Appalachian Lighting Systems (ALSI) now rates its ALLED outdoor fixtures as capable of withstanding 30 10 kVA surge events making the products more reliable in general and especially suitable for heavy-lightning environments. Cree has announced its latest outdoor solid-state lighting (SSL) luminaire featuring multiple total-internal reflection (TIR) lenses molded into a single optic that offers flexibility in lumen packages and lower costs.
|ALSI ALLED fixture with sensor on right|
ALSI says that the new driver-electronics package quadruples the ability of its fixtures to withstand power surges. Moreover, the company also announced a new optical light sensor that the company says is more reliable than legacy photo sensors. The combination yields longer life expectancy for the fixtures.
"ALLED fixtures are rated for more than 150,000 hours of operation and are already the industry's most reliable LED fixtures," said COO Rob McAnally. "Even so we wanted to further address external power issues that can wreak havoc with any lights. Bottom line, ALLED lighting will continue to operate through the multiple major surge events that are inevitable in any electrical system."
ALSI also supports wireless network and adaptive controls in its fixtures. The new surge protector can transmit information about surge events to the light owner over a network, allowing the owner to monitor the health of the lights.
The new light sensor is also programmable via a network connection. ALSI says that a light tube replaces the lens used in most legacy cadmium-disulfide photocells. The company says that the new design provides a larger surface area for sensing light conditions enabling finer-grain control. You can see the light tube protruding from the right side of the fixture in the nearby photo.
Cree XSP fixture
Cree Lighting says that the new XSP outdoor fixture offers double the lumens per dollar relative to prior Cree street lights. Vice president and general manager Christopher Ruud said, "The payback of the fixture will be before the first relamp," meaning the time it would take a legacy HID lamp to fail.
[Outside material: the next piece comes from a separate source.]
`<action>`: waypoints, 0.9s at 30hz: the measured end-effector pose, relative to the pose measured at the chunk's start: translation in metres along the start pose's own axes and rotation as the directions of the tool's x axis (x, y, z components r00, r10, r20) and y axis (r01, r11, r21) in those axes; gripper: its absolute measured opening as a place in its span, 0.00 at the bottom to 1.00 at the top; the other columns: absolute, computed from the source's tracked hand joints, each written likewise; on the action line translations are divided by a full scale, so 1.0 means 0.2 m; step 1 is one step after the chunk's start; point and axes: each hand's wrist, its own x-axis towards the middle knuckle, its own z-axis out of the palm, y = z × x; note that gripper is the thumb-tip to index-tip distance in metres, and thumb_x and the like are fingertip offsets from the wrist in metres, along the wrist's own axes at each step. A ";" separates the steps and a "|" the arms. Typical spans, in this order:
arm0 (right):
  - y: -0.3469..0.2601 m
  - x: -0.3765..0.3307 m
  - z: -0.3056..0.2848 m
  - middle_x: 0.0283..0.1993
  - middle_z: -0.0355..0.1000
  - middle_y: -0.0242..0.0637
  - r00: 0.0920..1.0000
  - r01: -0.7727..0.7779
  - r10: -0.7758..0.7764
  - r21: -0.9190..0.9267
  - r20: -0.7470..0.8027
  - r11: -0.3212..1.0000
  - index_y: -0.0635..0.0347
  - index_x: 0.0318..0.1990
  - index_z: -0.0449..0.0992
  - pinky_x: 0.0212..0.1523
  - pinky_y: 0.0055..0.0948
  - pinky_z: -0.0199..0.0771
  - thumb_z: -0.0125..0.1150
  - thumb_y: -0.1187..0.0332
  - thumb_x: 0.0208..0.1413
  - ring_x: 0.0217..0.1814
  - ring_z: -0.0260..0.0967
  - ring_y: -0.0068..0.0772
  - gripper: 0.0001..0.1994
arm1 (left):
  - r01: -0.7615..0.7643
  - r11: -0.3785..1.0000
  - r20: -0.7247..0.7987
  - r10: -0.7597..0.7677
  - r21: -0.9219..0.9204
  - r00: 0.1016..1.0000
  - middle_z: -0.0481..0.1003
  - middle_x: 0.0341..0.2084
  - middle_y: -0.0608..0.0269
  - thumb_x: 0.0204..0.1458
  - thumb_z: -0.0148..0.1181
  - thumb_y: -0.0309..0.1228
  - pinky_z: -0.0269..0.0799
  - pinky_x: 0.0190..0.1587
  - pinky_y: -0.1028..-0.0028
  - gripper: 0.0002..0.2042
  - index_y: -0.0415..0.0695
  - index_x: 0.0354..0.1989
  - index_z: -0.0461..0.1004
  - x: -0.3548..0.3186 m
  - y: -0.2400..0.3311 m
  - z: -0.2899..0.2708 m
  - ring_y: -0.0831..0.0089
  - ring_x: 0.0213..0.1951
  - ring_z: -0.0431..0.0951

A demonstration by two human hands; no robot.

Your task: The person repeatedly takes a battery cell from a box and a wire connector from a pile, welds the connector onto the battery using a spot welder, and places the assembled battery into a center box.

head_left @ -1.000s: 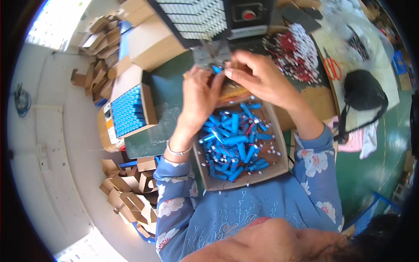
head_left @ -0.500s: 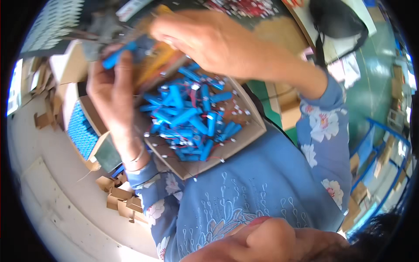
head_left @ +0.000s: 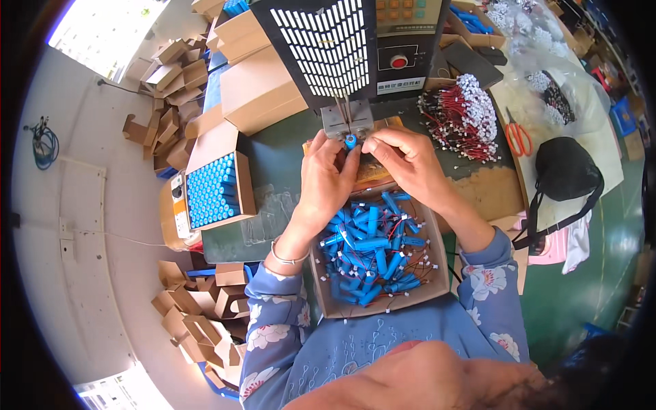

Ruud said that lowering cost is imperative given that stimulus funds are largely spent in the US.
Payback is dependent both on the initial cost of lighting and energy and maintenance savings. The XSP design addresses both. Ruud said that the fixture offers optical efficiency greater than 90% and system efficacy as high as 100 lm/W. Lower luminaire costs, meanwhile, come through lower-priced and higher-performing LEDs, and the new optics design.
"Capitalizing on innovations in Cree LED chips and components, optic technology and design, and overall luminaire design, the XSP Series exemplifies the best of Cree integrated technology," said Ruud. "The result is the best alternative to traditional street lighting with better payback, better performance, and better pricing, allowing municipalities to focus their resources where it matters most."
New optic design
The optic design builds on technology developed originally by BetaLED called NanoOptic. Cree acquired the BetaLED brand of SSL when it bought Ruud Lighting last year, and is now announcing a technology that it calls NanoOptic Precision Delivery Grid. BetaLED had been a pioneer in TIR optics designed to reliably control SSL beam patterns.
|Cree XSP fixture and new X-shaped optic|
BetaLED's original NanoOptic lenses fit over individual LEDs and have been used in a variety of products including the recently-introduced Cree Aeroblades fixture. The new design molds an array of TIR lenses into a single optic that covers five light sources arranged in an "X" pattern that's visible in the nearby photo.
The new design offers Cree considerable flexibility in delivering many different lumen packages. Luminaire designers can use one or two LEDs under each TIR. And designers can combine two modular LED and optic assemblies in a luminaire.
Ironically, Cree and BetaLED have both said previously that small LEDs offer luminaire designers superior ability to control the light. Indeed Ruud said, "The closer you get to a point source, the better you can control the light." Ruud added that the new design still uses what would be considered a point source, although Cree had to build larger TIR lenses. And Ruud said the aforementioned optical efficiency validates the design. Ruud concluded, "We have achieved better photometric performance than we achieved with NanoOptic in the LEDway products."